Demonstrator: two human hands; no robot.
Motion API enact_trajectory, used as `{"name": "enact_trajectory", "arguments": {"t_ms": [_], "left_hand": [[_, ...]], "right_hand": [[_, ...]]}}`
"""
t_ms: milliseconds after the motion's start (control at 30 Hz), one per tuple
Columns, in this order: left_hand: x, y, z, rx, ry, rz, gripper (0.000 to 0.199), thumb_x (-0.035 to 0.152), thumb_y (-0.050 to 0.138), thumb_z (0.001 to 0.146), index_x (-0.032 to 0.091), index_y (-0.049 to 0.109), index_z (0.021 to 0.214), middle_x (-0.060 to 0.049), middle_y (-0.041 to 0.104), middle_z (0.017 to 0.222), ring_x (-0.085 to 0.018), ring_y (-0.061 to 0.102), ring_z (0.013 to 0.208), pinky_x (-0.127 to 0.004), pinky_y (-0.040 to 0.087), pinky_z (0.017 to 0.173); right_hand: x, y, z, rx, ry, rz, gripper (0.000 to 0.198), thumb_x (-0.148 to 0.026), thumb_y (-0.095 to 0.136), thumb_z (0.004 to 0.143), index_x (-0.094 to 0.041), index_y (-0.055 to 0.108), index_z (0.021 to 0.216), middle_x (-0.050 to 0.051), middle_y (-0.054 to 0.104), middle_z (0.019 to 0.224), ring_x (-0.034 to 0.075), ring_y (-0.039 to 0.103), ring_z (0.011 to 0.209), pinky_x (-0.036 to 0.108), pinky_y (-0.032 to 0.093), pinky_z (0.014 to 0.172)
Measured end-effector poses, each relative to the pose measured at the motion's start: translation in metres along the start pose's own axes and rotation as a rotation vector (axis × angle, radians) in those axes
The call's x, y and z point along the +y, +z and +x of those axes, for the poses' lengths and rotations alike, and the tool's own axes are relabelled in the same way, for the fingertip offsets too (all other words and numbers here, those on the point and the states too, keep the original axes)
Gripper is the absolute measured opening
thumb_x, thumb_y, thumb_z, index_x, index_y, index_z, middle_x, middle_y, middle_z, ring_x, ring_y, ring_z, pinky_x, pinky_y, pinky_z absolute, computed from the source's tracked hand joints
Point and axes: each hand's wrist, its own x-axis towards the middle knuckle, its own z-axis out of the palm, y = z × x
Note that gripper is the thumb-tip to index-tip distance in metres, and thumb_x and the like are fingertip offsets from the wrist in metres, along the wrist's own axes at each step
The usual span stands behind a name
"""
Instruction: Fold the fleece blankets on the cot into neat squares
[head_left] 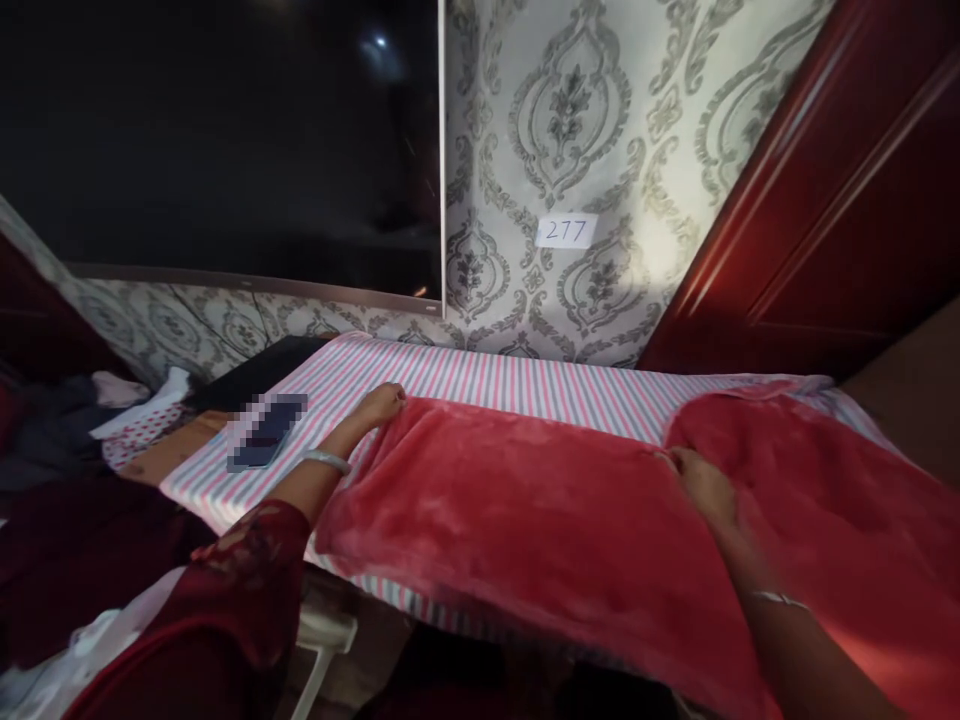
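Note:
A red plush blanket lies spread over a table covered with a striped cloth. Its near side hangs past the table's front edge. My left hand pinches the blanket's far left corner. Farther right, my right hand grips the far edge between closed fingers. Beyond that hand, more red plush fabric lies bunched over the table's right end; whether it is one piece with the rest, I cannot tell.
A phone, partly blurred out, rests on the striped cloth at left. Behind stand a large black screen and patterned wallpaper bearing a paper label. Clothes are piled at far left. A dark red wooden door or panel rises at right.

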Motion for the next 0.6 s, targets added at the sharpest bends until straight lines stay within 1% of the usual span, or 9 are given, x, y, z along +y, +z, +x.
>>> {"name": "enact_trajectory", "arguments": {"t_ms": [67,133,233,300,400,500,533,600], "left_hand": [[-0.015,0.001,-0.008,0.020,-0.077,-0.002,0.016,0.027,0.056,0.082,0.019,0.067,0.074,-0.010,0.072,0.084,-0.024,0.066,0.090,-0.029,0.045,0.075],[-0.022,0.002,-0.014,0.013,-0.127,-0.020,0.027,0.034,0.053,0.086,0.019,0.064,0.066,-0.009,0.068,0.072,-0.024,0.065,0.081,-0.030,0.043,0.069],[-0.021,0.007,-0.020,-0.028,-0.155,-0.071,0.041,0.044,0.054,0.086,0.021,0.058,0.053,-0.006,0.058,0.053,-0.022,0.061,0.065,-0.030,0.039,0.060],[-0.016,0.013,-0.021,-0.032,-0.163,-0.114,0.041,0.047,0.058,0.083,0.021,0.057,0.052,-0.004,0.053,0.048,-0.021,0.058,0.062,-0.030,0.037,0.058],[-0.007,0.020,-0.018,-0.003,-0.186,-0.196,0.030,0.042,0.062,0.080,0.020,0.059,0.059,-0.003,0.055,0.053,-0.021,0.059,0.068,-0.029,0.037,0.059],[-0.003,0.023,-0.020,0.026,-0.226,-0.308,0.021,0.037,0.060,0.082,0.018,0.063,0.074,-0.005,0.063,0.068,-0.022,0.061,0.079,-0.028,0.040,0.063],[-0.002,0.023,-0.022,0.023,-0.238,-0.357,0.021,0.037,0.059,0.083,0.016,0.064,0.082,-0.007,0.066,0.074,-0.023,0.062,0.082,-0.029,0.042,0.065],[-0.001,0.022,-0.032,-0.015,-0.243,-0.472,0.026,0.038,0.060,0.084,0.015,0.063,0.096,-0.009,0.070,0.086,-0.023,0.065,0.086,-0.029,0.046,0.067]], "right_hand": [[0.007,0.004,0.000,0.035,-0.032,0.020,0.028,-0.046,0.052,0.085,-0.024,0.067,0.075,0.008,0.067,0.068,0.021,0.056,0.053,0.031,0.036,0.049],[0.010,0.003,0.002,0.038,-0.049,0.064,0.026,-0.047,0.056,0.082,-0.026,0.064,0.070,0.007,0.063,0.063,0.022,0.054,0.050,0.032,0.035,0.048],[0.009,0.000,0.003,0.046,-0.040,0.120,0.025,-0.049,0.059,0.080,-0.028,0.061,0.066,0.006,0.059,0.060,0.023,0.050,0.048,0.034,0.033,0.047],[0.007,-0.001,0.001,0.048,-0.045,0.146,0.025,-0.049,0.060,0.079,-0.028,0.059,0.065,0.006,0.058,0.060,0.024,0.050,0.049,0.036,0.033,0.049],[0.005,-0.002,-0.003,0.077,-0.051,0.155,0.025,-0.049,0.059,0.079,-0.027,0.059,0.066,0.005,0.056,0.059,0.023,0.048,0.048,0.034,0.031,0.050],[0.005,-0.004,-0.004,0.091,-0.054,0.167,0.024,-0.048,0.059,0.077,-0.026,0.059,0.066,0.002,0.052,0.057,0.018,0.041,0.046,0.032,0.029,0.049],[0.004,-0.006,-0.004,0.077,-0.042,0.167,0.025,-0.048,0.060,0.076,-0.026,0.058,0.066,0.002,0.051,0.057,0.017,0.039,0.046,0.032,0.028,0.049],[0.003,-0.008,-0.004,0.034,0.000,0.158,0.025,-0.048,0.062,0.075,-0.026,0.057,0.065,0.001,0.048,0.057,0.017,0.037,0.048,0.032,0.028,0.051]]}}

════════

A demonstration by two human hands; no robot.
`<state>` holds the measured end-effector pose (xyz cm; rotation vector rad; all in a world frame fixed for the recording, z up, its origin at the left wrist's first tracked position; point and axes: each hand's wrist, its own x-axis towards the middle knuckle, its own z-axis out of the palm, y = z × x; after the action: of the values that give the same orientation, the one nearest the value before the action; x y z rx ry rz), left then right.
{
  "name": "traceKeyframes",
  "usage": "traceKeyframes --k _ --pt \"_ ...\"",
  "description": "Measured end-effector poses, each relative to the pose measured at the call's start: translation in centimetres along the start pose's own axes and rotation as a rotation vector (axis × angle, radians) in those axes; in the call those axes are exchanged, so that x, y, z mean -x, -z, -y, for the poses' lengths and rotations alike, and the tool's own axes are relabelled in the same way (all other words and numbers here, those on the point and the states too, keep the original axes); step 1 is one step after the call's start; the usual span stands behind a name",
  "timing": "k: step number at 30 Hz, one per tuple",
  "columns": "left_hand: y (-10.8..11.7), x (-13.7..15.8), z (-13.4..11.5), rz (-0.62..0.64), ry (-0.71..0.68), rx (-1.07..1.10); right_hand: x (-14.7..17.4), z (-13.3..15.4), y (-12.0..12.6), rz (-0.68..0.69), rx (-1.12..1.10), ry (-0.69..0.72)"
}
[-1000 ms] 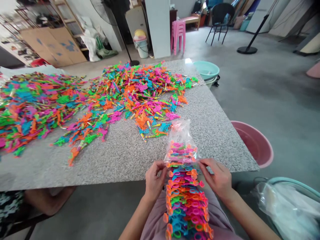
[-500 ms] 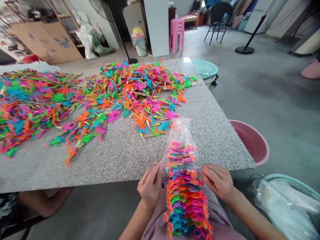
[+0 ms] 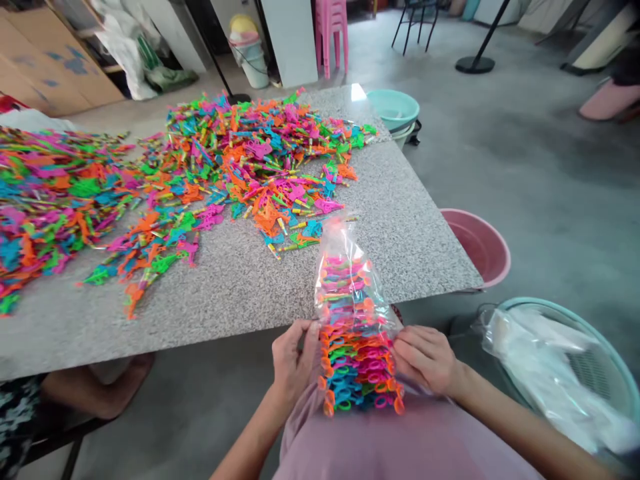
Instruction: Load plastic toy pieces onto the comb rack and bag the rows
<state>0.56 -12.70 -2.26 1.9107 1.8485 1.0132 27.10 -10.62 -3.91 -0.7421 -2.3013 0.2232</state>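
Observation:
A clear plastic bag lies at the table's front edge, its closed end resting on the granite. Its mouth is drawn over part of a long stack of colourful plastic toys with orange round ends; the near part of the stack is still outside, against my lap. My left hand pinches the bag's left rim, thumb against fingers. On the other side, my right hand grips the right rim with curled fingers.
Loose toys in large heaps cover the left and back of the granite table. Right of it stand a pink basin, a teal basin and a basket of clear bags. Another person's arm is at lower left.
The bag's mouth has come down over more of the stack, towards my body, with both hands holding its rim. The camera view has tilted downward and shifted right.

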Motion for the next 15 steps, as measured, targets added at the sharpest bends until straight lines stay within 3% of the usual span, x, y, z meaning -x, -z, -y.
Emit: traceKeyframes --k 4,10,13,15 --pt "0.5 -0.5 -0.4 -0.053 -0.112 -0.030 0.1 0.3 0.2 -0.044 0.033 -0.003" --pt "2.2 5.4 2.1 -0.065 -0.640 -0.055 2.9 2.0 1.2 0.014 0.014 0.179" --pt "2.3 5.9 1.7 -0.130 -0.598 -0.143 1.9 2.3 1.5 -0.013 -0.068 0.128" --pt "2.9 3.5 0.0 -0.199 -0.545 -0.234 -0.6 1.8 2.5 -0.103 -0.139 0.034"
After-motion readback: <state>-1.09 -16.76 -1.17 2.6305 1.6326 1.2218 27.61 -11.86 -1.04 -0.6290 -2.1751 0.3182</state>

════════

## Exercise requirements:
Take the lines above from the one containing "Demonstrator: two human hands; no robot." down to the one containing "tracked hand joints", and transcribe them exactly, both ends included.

## Exercise response:
Demonstrator: two human hands; no robot.
Motion API enact_trajectory, used as `{"name": "enact_trajectory", "arguments": {"t_ms": [_], "left_hand": [[_, ...]], "right_hand": [[_, ...]]}}`
"""
t_ms: milliseconds after the motion's start (control at 30 Hz), one per tuple
Columns, in this order: left_hand: x, y, z, rx, ry, rz, gripper (0.000 to 0.199), thumb_x (-0.035 to 0.152), thumb_y (-0.050 to 0.138), thumb_z (0.001 to 0.146), index_x (-0.032 to 0.091), index_y (-0.049 to 0.109), index_z (0.021 to 0.214), middle_x (-0.060 to 0.049), middle_y (-0.041 to 0.104), middle_z (0.017 to 0.222), ring_x (-0.085 to 0.018), ring_y (-0.061 to 0.102), ring_z (0.013 to 0.208), pinky_x (-0.127 to 0.004), pinky_y (-0.040 to 0.087), pinky_z (0.017 to 0.173); right_hand: x, y, z, rx, ry, rz, gripper (0.000 to 0.198), thumb_x (-0.148 to 0.026), thumb_y (-0.095 to 0.136), thumb_z (0.004 to 0.143), index_x (-0.094 to 0.041), index_y (-0.055 to 0.108), index_z (0.021 to 0.216), middle_x (-0.050 to 0.051), middle_y (-0.054 to 0.104), middle_z (0.019 to 0.224), ring_x (-0.034 to 0.075), ring_y (-0.039 to 0.103), ring_z (0.011 to 0.209), pinky_x (-0.036 to 0.108), pinky_y (-0.032 to 0.093), pinky_z (0.014 to 0.172)
Measured end-effector poses, each relative to the pose measured at the motion's start: translation in metres along the start pose's own axes and rotation as a rotation vector (axis × angle, radians) in those axes
The call's x, y and z point along the +y, +z and +x of those axes, for the poses' lengths and rotations alike, and the tool's own axes are relabelled in the same way, for the fingertip offsets too (all other words and numbers here, those on the point and the states too, keep the original axes)
Gripper is the absolute measured opening
thumb_x, thumb_y, thumb_z, index_x, index_y, index_z, middle_x, middle_y, middle_z, ring_x, ring_y, ring_z, pinky_x, pinky_y, pinky_z absolute, computed from the source's tracked hand joints

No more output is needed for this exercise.